Monday, May. 06, 1935

"Trying to Escape"

Since announcements of German beheadings and prison sentences are now often months delayed, Vienna's meticulous daily Telegraf last week chose the year ending June 30, 1934 for analysis of punitive statistics released by the German Ministry of Justice.

Excluding 184 Germans officially listed as "shot while trying to escape," excluding also some hundred wiped out during the Hitler-Goering "Blood Purge," Vienna's careful Telegraf found that 212 German heads officially "rolled in the sand," struck off by the Nazi executioner's broadax.

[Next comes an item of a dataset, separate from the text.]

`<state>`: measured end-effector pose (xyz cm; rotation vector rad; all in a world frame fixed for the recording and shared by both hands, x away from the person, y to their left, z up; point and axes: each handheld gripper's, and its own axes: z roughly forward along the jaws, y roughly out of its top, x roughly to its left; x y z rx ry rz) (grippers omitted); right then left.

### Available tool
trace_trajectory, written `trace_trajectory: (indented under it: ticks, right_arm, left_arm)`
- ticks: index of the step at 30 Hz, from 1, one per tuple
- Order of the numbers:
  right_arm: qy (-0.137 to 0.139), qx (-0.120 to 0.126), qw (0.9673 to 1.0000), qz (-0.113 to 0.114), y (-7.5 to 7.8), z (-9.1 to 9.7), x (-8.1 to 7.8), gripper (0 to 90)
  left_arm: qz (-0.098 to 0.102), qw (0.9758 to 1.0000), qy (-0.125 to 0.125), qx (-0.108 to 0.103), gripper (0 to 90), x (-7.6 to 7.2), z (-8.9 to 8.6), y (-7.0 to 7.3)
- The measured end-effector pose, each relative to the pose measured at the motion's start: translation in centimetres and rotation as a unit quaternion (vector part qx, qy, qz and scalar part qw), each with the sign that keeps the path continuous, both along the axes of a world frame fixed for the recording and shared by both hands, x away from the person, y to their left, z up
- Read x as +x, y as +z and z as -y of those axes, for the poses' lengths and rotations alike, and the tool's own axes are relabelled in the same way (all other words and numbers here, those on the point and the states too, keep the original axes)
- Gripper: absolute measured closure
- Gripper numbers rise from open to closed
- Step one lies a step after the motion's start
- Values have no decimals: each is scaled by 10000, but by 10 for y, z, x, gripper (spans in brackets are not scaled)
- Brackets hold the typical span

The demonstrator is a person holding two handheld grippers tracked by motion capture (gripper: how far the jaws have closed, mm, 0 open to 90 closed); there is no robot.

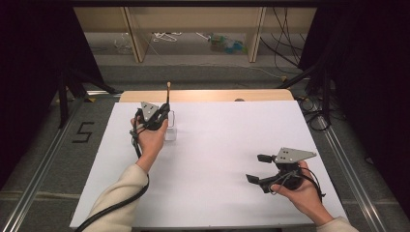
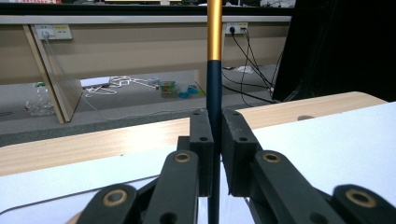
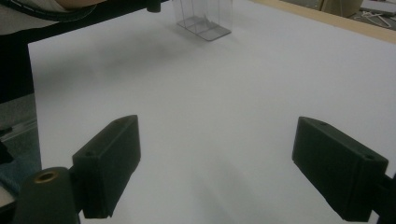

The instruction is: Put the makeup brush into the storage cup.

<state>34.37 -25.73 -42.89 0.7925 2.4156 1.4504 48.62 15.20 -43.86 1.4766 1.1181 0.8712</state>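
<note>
My left gripper (image 1: 163, 114) (image 2: 214, 140) is shut on a thin upright stick (image 1: 168, 93) (image 2: 214, 84), dark blue in its lower part and gold above. The stick stands over or in a small clear plastic box (image 1: 170, 130) (image 3: 204, 18) at the back left of the white sheet; whether its tip touches the box I cannot tell. Near the front right, my right gripper (image 1: 257, 168) (image 3: 215, 158) rests low over the sheet with its jaws wide apart and nothing between them.
A white sheet (image 1: 217, 145) covers the wooden table (image 1: 208, 95), whose bare edge shows at the back. Beyond it lie a grey floor, wooden shelf legs (image 1: 255, 34) and loose cables (image 1: 285, 53). Dark stands (image 1: 63, 96) flank both sides.
</note>
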Motion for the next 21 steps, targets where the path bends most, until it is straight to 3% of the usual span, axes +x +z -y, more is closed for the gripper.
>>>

During the same year Germans served enough time in prison to average one day in jail for every German adult--more exactly 23.8 hr. per adult. Over 13,000 Germans who had fled abroad were punished by being cut off from German citizenship--there being no exact statistic for this--and in the Fatherland in the same year 12,863 Germans were sterilized.

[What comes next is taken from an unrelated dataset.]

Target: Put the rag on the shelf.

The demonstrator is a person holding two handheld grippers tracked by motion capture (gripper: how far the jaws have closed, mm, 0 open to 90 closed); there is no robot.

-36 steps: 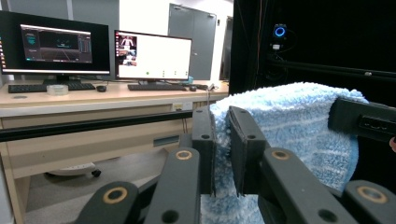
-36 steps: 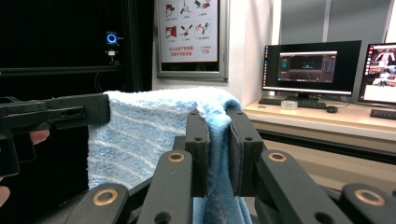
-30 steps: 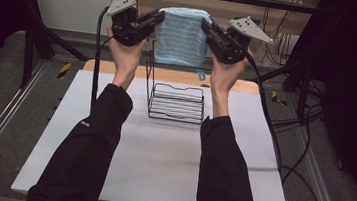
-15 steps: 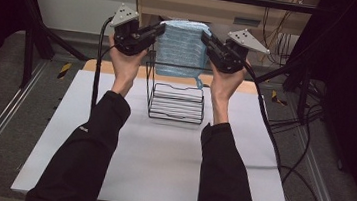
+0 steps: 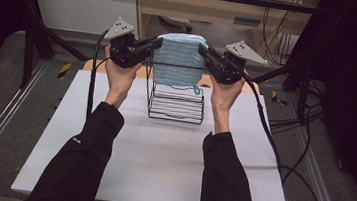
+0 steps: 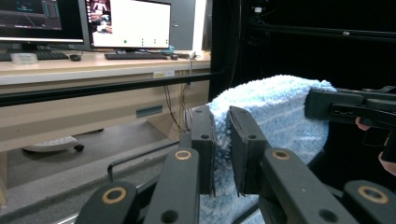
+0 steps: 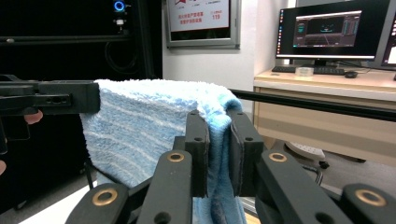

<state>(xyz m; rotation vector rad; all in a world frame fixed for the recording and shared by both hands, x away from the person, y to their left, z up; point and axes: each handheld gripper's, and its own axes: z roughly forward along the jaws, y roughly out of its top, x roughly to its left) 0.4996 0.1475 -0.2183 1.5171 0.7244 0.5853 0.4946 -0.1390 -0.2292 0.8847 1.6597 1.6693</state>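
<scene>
A fluffy, pale blue terry towel [image 5: 179, 60] with faint stripes hangs folded, stretched flat between the black left tongs [image 5: 156, 43] and right tongs [image 5: 203, 50], each pinching a top corner, above a black wire rack [image 5: 176, 103] on the white desk [image 5: 159, 164].

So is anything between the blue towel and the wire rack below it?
Nothing visible: the blue towel, pinched by the left gripper and right gripper, hangs directly above the wire rack.
</scene>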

In Berlin last week the total number of Germans sterilized since Realmleader Hitler began purifying the race was given as 189,677 up to March 1935. Belatedly the Ministry of Propaganda & Public Enlightenment announced that on April 15 the No. 1 German mine workers' leader, Socialist Friedrich E. Husemann, former Reichstag Deputy and member of the Prussian Diet, was "shot while trying to escape."

Socialist Husemann, aged 61, assured his wife at their last meeting that he would be especially careful to make no move of which Nazis could take advantage to shoot him. Cried Frau Husemann: "My poor old husband could never have attempted to escape!" In Prague, where the fugitive Executive Committee of Germany's suppressed Socialist Party has headquarters, the German Government was accused of "encompassing the murder" of Socialist Husemann.

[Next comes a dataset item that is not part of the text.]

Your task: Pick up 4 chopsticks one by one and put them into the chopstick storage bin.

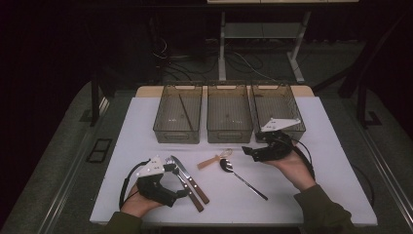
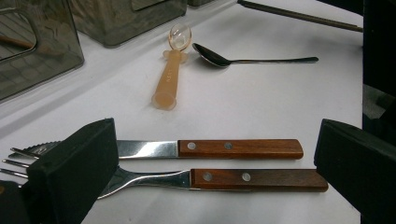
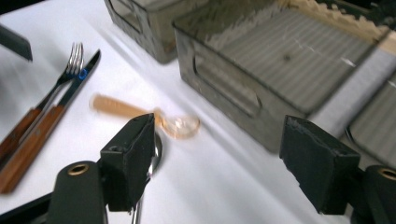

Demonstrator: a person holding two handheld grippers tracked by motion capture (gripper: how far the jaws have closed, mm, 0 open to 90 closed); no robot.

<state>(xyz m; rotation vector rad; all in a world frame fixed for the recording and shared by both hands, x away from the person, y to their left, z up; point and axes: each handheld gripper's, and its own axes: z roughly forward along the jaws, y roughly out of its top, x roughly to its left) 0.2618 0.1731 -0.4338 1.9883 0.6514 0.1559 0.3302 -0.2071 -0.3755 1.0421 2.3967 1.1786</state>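
Two grippers, both with jaws apart and empty: my left gripper [image 1: 176,181] straddles the fork [image 2: 219,179] and knife [image 2: 210,149]; my right gripper [image 1: 248,152] is probably lining up on the metal spoon [image 1: 241,178] and must close on it next.

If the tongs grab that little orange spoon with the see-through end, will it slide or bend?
The orange spoon looks like plastic, so it is probably light and may skid on the smooth white table. Its round handle might roll. Its thin clear bowl could flex a little if squeezed.

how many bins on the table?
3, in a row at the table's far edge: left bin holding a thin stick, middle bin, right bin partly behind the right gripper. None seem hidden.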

In 1916, after spirited War service, Husemann was elected President of the Federation of Miners in Germany. He also served for years as a member of the International Miners Federation executive board. Because of this service the American Federation of Miners offered to pay his way to the U. S. and pension him after Adolf Hitler seized power and wiped out the Fatherland's trade unions, taking all their funds and stamping out the German Socialist Party. "I do not want to go to America," said Socialist Husemann then. "I prefer to continue living in poverty among our German miners. They need me."

Commenting on the Husemann shooting, the Ministry of Propaganda & Public Enlightenment reminded Germans that "when a man tries to escape he risks being shot down and must take the consequences." As after most Nazi killings, the Husemann corpse was promptly cremated last week at Dortmund.